EXERCISE BRIEF: Set down exactly the lines below between the line holding "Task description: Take" and the line holding "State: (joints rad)", inclusive; no other line belongs in the answer.

RECORDS PROVIDED:
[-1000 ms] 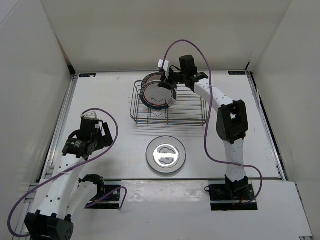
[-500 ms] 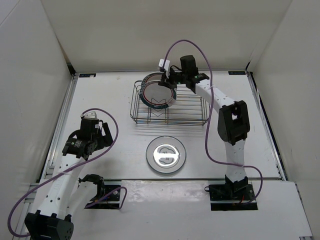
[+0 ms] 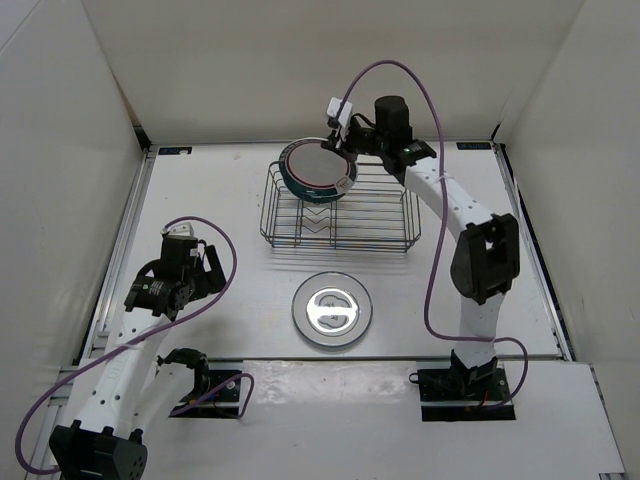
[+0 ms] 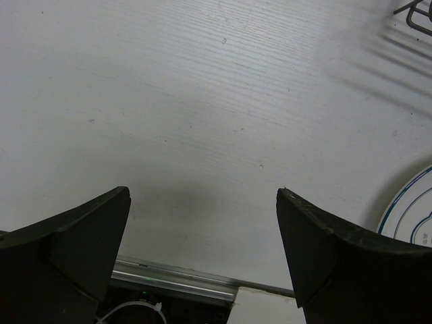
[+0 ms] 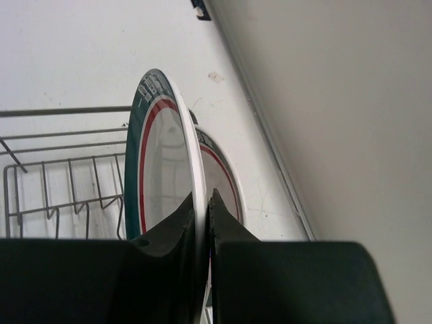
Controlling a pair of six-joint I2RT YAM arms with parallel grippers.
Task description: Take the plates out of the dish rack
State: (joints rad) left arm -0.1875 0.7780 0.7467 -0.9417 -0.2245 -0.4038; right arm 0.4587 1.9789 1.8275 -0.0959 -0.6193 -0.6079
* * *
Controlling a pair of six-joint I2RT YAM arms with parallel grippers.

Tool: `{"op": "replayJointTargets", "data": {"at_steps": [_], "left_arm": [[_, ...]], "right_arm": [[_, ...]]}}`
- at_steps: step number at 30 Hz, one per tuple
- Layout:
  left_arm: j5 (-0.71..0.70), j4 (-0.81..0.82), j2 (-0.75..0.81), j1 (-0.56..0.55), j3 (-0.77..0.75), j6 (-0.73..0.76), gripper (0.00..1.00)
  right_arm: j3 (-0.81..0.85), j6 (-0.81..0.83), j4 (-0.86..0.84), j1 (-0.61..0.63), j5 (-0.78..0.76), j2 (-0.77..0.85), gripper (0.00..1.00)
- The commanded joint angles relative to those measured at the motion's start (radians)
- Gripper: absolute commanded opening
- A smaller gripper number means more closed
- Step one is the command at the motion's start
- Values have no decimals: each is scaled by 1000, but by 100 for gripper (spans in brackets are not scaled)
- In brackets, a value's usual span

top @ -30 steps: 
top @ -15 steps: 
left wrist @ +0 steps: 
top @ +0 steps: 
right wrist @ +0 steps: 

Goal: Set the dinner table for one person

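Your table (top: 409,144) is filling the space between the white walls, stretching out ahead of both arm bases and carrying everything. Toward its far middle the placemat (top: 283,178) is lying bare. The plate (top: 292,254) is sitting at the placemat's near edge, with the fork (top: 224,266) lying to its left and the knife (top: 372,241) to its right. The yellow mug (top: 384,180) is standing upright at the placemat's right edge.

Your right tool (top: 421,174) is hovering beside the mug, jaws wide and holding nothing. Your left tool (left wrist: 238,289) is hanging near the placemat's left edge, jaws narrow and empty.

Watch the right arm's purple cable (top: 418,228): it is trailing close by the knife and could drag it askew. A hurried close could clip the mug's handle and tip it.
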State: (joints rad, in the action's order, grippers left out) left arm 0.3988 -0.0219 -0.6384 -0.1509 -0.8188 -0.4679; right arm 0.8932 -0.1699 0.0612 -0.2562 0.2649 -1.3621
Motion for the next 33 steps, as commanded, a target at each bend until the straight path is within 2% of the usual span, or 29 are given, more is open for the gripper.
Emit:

WRITTEN ANSWER:
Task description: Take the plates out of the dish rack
State: (joints rad) left arm -0.1875 0.7780 0.7467 -0.9417 -0.2245 -0.4038; right arm 0.4587 1.9789 1.8275 -0.0959 -0.6193 -0.6079

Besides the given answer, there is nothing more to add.